Apricot pleated tunic with green sleeves and cross-gartered leggings. All around, some of Fortuny’s wealth of hand-blocked velvets.
Fortuny dresses have always been collected by women who are beauties and/or intellectuals: Eleanora Duse, Sarah Bernhardt, Isadora Duncan, The Marchesa Casati Stampa, Consuelo, Duchess of Marlborough, Marie-Laure de Noailles, Mrs Gloria Cooper Vanderbilt, Anjelica Huston, Monica Vitti, and now Julie Christie, who bought Fortuny’s pink and silver dress with pleated silk side and glass buttons at a recent auction at Christie’s. Here Julie Christie borrows Fortunys from another collector, Mrs Liselotte Hohs Manera, Austrian painter and ceramist, who is married to an Italian lawyer, and one that belong to Eleanora Duse from Vern Lambert’s collection. Castaldi took the photographs in Venice, where Mariano and Henriette Fortuny lived and worked in the Palazzo Pesaro, which is now the Fortuny Museum, and where Julie Christie has been making the film Don’t Look Now, directed by Nicholas Roeg.

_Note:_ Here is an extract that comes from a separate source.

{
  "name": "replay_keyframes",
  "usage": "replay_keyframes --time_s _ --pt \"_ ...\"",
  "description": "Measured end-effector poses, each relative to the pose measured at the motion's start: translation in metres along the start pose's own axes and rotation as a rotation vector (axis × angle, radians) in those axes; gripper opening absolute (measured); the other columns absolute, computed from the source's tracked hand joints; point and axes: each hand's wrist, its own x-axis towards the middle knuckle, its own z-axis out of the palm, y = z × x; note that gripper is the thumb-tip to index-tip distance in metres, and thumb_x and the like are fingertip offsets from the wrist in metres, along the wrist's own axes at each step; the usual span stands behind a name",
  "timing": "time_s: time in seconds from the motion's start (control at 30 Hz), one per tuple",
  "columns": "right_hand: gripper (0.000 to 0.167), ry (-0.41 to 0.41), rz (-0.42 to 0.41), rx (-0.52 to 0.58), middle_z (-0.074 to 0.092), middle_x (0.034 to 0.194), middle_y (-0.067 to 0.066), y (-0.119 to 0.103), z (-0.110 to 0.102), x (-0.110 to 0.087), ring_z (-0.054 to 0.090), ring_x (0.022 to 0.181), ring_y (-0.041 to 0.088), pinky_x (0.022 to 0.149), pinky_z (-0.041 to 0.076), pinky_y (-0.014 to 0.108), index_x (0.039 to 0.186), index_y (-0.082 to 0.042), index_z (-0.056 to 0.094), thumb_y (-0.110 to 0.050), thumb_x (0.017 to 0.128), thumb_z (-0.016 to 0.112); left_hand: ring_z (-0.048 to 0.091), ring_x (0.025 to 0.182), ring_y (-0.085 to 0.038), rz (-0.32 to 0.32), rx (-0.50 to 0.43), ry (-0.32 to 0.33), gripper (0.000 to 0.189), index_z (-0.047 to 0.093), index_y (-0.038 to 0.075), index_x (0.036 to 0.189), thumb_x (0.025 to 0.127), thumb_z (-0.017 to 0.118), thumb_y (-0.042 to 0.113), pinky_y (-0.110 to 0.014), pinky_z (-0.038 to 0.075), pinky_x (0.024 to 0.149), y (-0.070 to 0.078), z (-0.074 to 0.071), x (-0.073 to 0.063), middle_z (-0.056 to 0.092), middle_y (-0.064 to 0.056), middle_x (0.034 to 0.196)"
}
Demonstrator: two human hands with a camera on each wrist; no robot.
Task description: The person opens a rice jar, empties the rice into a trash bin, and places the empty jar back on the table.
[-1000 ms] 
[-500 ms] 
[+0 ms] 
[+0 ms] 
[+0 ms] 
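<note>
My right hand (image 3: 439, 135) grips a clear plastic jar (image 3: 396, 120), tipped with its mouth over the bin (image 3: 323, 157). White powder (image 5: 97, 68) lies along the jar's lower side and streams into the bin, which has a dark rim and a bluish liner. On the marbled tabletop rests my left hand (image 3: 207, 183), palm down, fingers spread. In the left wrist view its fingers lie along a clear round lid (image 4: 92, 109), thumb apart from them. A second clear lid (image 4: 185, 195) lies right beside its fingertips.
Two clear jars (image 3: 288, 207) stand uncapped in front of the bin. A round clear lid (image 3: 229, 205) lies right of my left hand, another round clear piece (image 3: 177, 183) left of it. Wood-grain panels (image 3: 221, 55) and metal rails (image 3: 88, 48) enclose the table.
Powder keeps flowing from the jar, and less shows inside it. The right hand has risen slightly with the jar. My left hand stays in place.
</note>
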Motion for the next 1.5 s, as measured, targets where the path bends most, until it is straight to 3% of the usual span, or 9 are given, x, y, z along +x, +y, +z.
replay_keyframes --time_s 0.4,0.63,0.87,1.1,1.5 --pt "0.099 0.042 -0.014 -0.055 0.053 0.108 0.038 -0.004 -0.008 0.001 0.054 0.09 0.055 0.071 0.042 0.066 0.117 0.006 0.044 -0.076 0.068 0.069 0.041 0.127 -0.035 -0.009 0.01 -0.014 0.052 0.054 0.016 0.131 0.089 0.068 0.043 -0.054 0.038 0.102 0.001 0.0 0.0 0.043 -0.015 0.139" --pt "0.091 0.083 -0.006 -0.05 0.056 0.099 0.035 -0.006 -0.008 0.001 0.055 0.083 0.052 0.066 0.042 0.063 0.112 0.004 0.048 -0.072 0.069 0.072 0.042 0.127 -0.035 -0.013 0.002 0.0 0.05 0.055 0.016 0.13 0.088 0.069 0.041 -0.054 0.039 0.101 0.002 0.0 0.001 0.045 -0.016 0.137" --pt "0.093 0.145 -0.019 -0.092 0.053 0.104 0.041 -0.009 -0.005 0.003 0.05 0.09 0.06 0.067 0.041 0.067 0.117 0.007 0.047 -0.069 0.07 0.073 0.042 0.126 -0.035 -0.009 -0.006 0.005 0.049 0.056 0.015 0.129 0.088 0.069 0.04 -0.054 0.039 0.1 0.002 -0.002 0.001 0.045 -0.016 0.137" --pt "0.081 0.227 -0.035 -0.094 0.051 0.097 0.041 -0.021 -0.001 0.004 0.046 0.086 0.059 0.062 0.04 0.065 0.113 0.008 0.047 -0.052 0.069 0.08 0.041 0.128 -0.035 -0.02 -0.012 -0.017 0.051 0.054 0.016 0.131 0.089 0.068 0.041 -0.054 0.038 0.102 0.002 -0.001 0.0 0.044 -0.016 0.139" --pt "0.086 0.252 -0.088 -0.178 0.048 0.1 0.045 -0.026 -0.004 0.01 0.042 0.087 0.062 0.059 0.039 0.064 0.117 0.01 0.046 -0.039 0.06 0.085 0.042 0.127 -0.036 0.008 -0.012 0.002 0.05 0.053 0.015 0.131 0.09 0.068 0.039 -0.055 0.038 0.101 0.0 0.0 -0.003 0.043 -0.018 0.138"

She’ll next be seen in Uncle Vanya, on Broadway, an extraordinary production to be directed by Mike Nichols with George C. Scott an Nicol Williamson.
Photographed by Castaldi.
Scanned from Vogue, July 1973.

Antique violet tunic and skirt pleated like a mushroom: inspired by a visit to Delphi, Mariano Fortuny and his wife, Henriette, created the fabric: Isadora Duncan was the first customer.

Eleanora Duse’s black velvet dress printed in silver with pleated silk side panels.

Fortuny’s velvet cloak over a pleated dress of terracotta by St Mark’s and the Doge’s Palace where it must hav swept many times before.